Metteteci pure il caciocavallo ragusano del Presidio, la farina macinata a pietra, i piselli biodinamici sgranati a mano, la salsa di pomodorini del piennolo, la mollica di Poilâne passata al setaccio. Non basta. Se invece siete devoti alla nuova tendenza, un po’ cafona, di trasformare il cibo di strada in alimento di lusso, farciteli con salmone Sockeye, caviale di tartufo, jamón ibérico e polvere di pistilli di zafferano di Navelli. A me non interessa. Per fare dei buoni arancini ci vogliono innanzitutto l’esperienza nel dosare gli ingredienti, la pazienza nell’attendere tutta la notte che il riso Originario si raffreddi e si compatti e la sapienza nel preparare la pastella. Ma quale uovo?
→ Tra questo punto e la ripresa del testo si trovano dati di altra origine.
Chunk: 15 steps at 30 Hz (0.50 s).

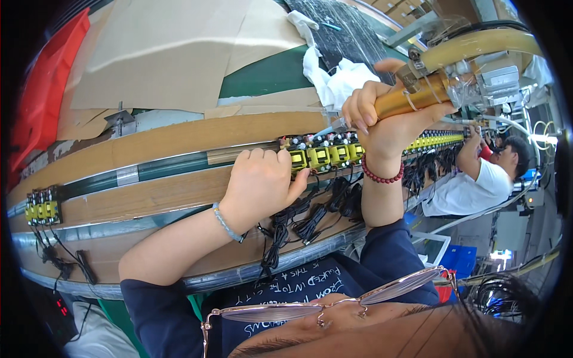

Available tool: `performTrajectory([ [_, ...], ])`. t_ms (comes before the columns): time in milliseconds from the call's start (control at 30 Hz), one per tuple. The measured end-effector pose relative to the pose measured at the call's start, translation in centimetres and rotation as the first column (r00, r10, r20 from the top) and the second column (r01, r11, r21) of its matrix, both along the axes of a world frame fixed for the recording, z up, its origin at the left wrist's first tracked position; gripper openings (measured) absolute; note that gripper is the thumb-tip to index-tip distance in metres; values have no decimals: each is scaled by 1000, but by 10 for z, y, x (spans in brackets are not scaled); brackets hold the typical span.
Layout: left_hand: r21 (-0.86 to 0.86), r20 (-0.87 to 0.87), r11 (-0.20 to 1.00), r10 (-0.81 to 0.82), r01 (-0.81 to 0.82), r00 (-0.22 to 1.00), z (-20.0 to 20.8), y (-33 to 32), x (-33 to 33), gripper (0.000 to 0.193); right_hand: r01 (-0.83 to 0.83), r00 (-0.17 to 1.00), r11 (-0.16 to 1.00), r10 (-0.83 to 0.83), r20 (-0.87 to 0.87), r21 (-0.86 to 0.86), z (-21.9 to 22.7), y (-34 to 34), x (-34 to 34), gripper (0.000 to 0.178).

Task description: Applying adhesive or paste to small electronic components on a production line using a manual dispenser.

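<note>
"Eyeglasses sit nearest; where are the circuit boards?"
"Rowed along the table. The right hand grips a gold tool, blue tip close by; the left hand curls at the row's end, its grip impossible to tell."
"Which step?"
"Dispensing, seemingly; the next move calls for a steady tip."
"Around?"
"Cardboard behind, a red bin left, a co-worker right"
</note>
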<state>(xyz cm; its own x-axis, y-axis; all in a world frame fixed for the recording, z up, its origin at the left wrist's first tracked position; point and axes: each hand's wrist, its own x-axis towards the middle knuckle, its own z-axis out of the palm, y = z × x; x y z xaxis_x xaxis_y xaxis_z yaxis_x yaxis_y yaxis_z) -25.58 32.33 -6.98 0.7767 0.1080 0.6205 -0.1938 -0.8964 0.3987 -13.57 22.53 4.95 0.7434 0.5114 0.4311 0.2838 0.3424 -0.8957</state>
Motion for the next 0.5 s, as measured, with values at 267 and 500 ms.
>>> performTrajectory([
  [267,-9,-9,1000,4,-4,1000,2,0,2,34,-10,1000,999,11,17,-53,6,-13,-2,99],
  [500,-112,-204,994,-1,-22,979,23,12,-7,54,-109,994,993,110,-13,47,-9,-22,2,84],
])
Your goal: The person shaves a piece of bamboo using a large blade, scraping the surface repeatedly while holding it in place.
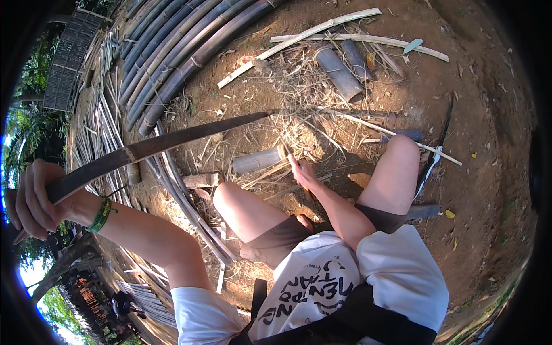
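At the far left, my left hand (43,195) is closed round one end of a long, dark split bamboo strip (167,144). The strip slopes away to the right, its far end among the shavings on the ground. Between my bent knees, my right hand (303,174) is closed in a fist. A slim, brownish tool shows at both ends of that fist; its kind cannot be made out. Just beyond the right hand lies a short bamboo section (257,160). A heap of thin bamboo shavings (299,129) surrounds the strip's far end.
Long bamboo poles (190,52) lie stacked at the upper left, with split strips (100,126) beside them. Cut bamboo pieces (338,75) and pale slats (305,43) lie ahead. On the right is a long, dark, slender object (445,129) with a white cord.
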A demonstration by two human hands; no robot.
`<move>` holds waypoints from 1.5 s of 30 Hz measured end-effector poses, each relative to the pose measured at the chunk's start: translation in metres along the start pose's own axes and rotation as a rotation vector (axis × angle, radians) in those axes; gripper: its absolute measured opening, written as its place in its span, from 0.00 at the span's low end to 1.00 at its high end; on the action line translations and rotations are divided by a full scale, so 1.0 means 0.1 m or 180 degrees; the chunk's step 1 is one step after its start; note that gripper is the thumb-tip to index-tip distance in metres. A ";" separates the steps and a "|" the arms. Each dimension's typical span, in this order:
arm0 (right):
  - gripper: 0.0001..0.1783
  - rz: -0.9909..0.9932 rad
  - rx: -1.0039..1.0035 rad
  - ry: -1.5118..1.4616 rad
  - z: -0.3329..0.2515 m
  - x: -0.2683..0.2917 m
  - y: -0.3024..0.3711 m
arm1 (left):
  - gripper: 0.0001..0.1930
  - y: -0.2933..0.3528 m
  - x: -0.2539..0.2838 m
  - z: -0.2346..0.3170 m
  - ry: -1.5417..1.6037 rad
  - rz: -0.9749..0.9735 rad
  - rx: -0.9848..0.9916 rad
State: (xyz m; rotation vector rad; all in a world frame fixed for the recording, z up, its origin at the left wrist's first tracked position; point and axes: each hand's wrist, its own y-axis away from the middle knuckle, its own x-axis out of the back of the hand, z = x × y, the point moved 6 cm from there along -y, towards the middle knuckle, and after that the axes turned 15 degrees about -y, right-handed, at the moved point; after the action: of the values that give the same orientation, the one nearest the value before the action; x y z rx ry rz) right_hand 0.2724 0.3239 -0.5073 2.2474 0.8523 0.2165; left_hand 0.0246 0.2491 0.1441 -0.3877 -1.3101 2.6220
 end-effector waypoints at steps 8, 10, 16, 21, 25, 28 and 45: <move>0.42 0.0112 0.0920 0.0244 0.18 -0.10 -0.08 | 0.12 0.14 -0.12 0.05 -0.0213 0.0125 -0.0236; 0.47 0.0304 0.0216 0.0230 0.39 0.05 -0.24 | 0.10 0.12 -0.26 -0.01 -0.0305 -0.0044 -0.0229; 0.44 0.0360 -0.0202 0.0418 0.18 0.35 -0.19 | 0.12 0.32 -0.33 -0.01 0.0115 -0.0416 -0.0563; 0.48 0.0368 -0.0089 0.1469 0.15 0.37 -0.20 | 0.14 0.63 -0.14 0.36 -0.0228 0.0035 -0.0442; 0.48 0.0685 0.0313 0.2117 0.35 0.66 -0.57 | 0.22 1.00 0.37 0.66 -0.1876 0.1990 -0.0543; 0.51 0.0458 0.0073 0.2220 0.38 0.57 -0.58 | 0.22 1.67 0.55 1.16 -0.2888 0.4068 -0.0562; 0.50 0.0379 0.0177 0.1959 0.53 0.57 -0.70 | 0.29 6.53 -0.96 2.47 -0.3112 0.8145 -0.0758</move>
State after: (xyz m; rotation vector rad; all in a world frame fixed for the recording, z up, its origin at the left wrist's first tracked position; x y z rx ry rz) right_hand 0.2999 0.3669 -0.5990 2.3108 1.0367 0.9868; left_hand 0.0075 -0.3516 -0.2233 -2.3968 -1.3846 4.9460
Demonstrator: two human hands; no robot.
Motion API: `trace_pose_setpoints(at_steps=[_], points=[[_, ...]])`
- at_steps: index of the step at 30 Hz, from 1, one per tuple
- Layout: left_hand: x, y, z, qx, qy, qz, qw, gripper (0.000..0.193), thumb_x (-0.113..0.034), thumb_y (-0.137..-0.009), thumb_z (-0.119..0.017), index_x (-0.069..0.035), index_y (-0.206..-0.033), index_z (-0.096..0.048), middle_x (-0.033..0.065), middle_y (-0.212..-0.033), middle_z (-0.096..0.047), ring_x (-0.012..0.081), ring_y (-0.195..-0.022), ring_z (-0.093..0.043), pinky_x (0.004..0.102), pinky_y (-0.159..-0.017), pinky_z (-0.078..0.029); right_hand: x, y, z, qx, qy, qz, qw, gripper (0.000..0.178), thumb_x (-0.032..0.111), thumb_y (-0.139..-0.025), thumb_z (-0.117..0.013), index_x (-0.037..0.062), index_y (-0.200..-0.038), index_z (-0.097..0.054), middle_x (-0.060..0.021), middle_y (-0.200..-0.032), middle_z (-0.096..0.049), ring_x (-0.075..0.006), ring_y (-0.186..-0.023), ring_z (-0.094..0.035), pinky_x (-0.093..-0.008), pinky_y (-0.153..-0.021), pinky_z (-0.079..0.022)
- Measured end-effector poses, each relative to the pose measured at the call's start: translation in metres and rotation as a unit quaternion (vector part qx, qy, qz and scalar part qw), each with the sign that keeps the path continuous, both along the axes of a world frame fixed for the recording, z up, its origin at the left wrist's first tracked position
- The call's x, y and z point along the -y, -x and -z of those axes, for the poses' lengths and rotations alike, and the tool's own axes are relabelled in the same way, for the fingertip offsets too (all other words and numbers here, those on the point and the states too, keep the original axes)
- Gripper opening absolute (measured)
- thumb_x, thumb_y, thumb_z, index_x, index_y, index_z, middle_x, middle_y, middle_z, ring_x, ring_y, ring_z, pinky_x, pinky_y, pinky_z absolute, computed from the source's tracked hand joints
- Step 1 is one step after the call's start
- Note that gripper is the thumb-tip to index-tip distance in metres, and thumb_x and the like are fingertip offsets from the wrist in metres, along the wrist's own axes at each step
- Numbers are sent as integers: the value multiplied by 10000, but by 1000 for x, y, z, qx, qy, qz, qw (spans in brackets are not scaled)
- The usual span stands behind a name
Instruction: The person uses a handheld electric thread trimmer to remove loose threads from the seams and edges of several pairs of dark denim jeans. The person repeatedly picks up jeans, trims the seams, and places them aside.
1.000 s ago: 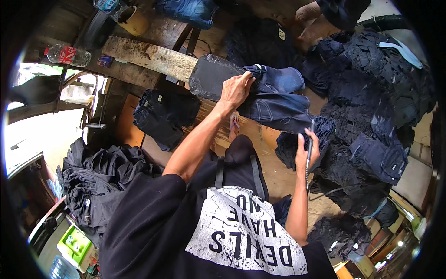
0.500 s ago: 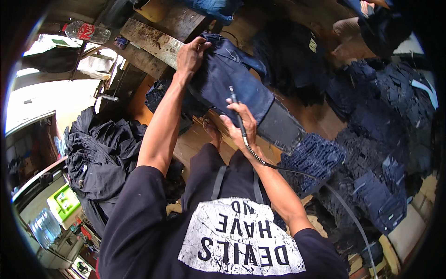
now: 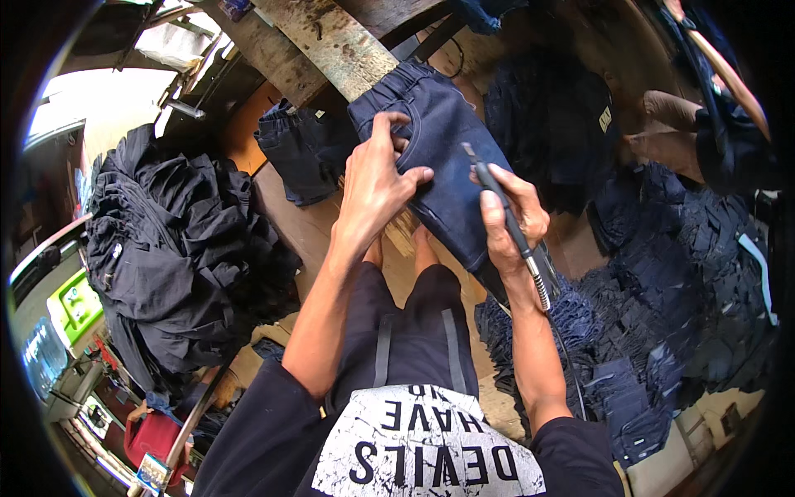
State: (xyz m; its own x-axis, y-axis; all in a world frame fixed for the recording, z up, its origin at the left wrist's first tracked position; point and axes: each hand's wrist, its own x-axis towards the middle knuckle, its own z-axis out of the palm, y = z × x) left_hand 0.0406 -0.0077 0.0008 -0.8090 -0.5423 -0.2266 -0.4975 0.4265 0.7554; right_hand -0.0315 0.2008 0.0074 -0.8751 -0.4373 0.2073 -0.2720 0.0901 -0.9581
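Observation:
A pair of dark blue denim shorts (image 3: 447, 124) with an elastic waistband is pulled over a long, stained board (image 3: 344, 50). My left hand (image 3: 373, 182) rests on the shorts beside the curved front pocket, thumb and fingers spread apart and fingertips bent against the cloth. In my right hand (image 3: 520, 219) is a slim, pen-shaped tool (image 3: 488, 176) with a metal tip and a springy sleeve leading to a cable. Its tip points up and left, above the denim; whether it touches cannot be made out.
On the left rises a big heap of black garments (image 3: 174, 248). Dark shorts (image 3: 302, 149) hang beyond my left arm. Stacks of dark denim (image 3: 654, 273) fill the right side, under a seated person's legs (image 3: 671, 128). A person in red (image 3: 153, 435) is at lower left.
My left hand has come from the waistband end down to the pocket. My right hand, with the tool, has shifted right. The whole view has moved, and the waistband shows more fully.

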Motion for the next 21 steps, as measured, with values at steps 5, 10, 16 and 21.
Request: trace_pose_setpoints(at_steps=[5,10,16,21], points=[[12,-19,7,-80,-104,-35,991,819,-137,-759,-1021,-66,-1427,-552,66,-1019,-782,138,-913,-716,304,-878,-585,43,21,23,-135,-12,-130,982,259,-38,-828,-761,-75,-1083,-783,-236,-1091,-827,-357,-1065,-830,-433,-1004,-657],[23,-27,19,-109,-183,-33,976,814,-52,-746,-1011,-50,-1416,-549,73,-981,-783,89,-879,-698,251,-824,-570,43,15,36,-120,9,-158,980,225,-42,-850,-690,-104,-1062,-733,-294,-1079,-813,-417,-1078,-819,-527,-1020,-660],[34,-25,14,-76,-190,-4,979,790,2,-749,-955,-61,-1419,-544,78,-977,-796,105,-873,-720,277,-823,-583,44,15,45,-148,11,-208,967,240,17,-878,-705,-104,-1082,-742,-292,-1070,-814,-414,-1080,-821,-540,-1033,-650],[35,-26,16,-82,-204,2,976,758,20,-756,-922,-66,-1408,-546,72,-980,-791,107,-858,-709,277,-813,-577,46,14,45,-157,-8,-217,963,241,31,-886,-718,-95,-1089,-746,-291,-1064,-814,-417,-1081,-821,-551,-1044,-642]])
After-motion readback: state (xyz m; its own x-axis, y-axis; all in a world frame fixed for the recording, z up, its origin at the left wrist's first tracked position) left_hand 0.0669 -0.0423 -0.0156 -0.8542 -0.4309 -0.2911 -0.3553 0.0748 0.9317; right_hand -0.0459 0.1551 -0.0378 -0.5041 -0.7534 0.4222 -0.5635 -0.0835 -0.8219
Una parte di farina e due parti di acqua con una presa di sale, sarà l’impasto liquido che velerà di una bava bianca e appiccicosa le sfere di riso, per rotolarle in uno strato uniforme di pangrattato e poi tuffarle in olio di semi bollente e profondo. E allora le arancine verranno fuori chiare, croccanti e asciutte, tanto che ve le potrete passare sul viso senza ungervi. E proteggeranno al loro interno, denso e fumante, il ragù. Non è semplice e, come per la pizza, meno di un locale su cento, serve un prodotto accettabile. Il capolavoro, per me, lo fa solo una rosticceria. Non vi dirò mai quale. Perché non voglio che finiscano sul web, che cambino l’insegna, che scrivano il menu in giapponese e che qualcuno inizi a mortificare quest’opera d’arte chiamandola “street food”.